• [YOUR TASK]: Hand back, word for word, the lines from the one containing "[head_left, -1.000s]" to the end of the records, both included, and leave out pictures.

* * * *

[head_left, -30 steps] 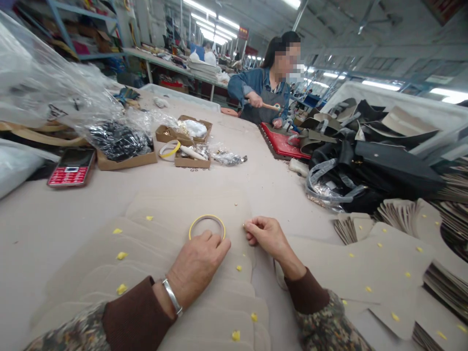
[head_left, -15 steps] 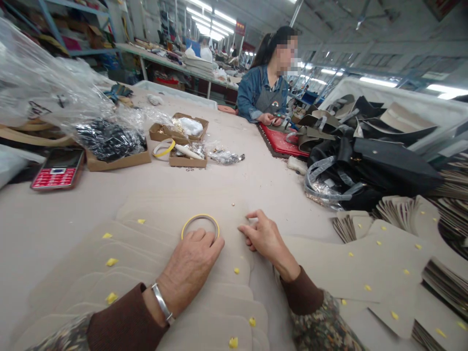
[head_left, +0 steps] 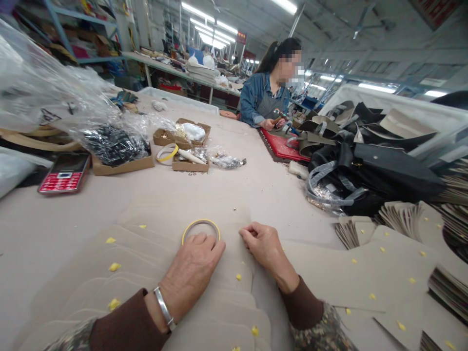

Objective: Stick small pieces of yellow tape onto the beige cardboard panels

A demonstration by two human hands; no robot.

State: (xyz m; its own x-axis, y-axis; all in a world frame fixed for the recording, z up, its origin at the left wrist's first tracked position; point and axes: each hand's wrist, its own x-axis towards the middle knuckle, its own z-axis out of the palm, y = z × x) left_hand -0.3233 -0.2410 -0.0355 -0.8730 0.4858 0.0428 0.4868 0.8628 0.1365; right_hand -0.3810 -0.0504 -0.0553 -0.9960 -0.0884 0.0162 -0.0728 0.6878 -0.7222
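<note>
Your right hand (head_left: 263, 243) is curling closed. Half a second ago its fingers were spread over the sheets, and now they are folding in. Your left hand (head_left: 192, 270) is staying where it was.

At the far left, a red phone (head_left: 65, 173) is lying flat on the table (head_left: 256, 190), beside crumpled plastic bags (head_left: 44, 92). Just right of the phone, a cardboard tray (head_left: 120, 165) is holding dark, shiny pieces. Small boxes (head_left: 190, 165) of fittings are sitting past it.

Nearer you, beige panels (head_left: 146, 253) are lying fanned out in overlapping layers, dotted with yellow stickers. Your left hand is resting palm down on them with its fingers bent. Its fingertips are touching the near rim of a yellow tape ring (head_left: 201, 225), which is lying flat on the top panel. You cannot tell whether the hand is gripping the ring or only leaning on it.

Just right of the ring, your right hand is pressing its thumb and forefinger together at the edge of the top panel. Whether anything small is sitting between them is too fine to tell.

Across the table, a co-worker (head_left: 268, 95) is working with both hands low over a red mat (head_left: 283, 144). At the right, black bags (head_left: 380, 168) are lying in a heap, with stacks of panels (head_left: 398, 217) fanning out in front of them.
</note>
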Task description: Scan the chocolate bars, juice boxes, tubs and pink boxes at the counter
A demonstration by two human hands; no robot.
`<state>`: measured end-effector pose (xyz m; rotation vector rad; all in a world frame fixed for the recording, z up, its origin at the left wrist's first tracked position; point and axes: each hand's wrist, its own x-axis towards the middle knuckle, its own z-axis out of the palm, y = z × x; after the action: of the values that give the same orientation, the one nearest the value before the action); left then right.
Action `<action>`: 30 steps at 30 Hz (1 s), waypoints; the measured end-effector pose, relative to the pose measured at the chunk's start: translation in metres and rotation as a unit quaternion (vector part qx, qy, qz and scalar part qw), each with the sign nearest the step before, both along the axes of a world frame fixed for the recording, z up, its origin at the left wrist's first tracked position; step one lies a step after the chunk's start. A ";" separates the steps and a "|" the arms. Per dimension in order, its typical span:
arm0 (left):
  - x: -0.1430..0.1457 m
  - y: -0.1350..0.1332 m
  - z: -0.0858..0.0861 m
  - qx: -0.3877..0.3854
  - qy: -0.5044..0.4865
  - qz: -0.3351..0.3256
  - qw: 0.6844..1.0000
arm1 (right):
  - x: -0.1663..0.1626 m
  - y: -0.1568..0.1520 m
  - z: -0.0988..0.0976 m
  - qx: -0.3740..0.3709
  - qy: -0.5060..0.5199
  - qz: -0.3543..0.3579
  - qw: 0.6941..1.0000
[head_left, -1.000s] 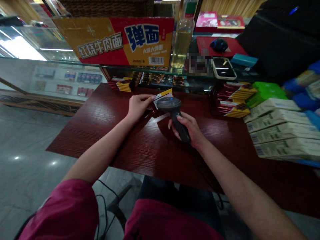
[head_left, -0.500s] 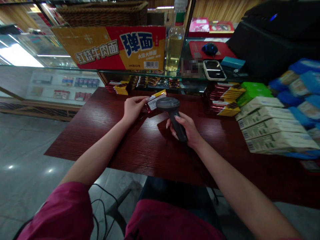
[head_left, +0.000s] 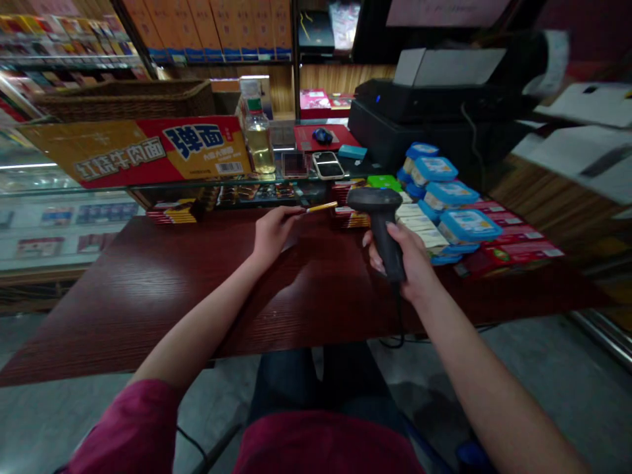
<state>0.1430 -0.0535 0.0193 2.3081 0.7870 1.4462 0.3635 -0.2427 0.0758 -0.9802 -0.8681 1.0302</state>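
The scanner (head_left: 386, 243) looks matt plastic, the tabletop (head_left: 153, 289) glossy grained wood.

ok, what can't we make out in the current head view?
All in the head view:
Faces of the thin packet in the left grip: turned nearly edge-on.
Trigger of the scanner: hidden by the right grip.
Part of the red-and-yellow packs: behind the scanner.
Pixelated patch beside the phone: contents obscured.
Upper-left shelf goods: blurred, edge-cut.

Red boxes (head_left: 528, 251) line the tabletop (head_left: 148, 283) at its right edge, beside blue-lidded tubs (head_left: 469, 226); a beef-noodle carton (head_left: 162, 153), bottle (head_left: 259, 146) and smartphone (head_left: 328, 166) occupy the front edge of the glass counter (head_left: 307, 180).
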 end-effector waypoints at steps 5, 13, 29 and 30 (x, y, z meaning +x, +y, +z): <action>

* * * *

• [EXERCISE SOLUTION]:
[head_left, -1.000s] 
[head_left, -0.500s] 
[head_left, +0.000s] 
<state>0.1430 -0.0535 0.0193 2.3081 0.7870 1.4462 0.3635 -0.2427 0.0758 -0.9802 -0.8681 1.0302</state>
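The scanner (head_left: 386, 243) looks matt plastic, the tabletop (head_left: 153, 289) glossy grained wood.

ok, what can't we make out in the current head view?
All in the head view:
Faces of the thin packet in the left grip: turned nearly edge-on.
Trigger of the scanner: hidden by the right grip.
Part of the red-and-yellow packs: behind the scanner.
Pixelated patch beside the phone: contents obscured.
Upper-left shelf goods: blurred, edge-cut.

Red boxes (head_left: 528, 251) line the tabletop (head_left: 148, 283) at its right edge, beside blue-lidded tubs (head_left: 469, 226); a beef-noodle carton (head_left: 162, 153), bottle (head_left: 259, 146) and smartphone (head_left: 328, 166) occupy the front edge of the glass counter (head_left: 307, 180).
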 end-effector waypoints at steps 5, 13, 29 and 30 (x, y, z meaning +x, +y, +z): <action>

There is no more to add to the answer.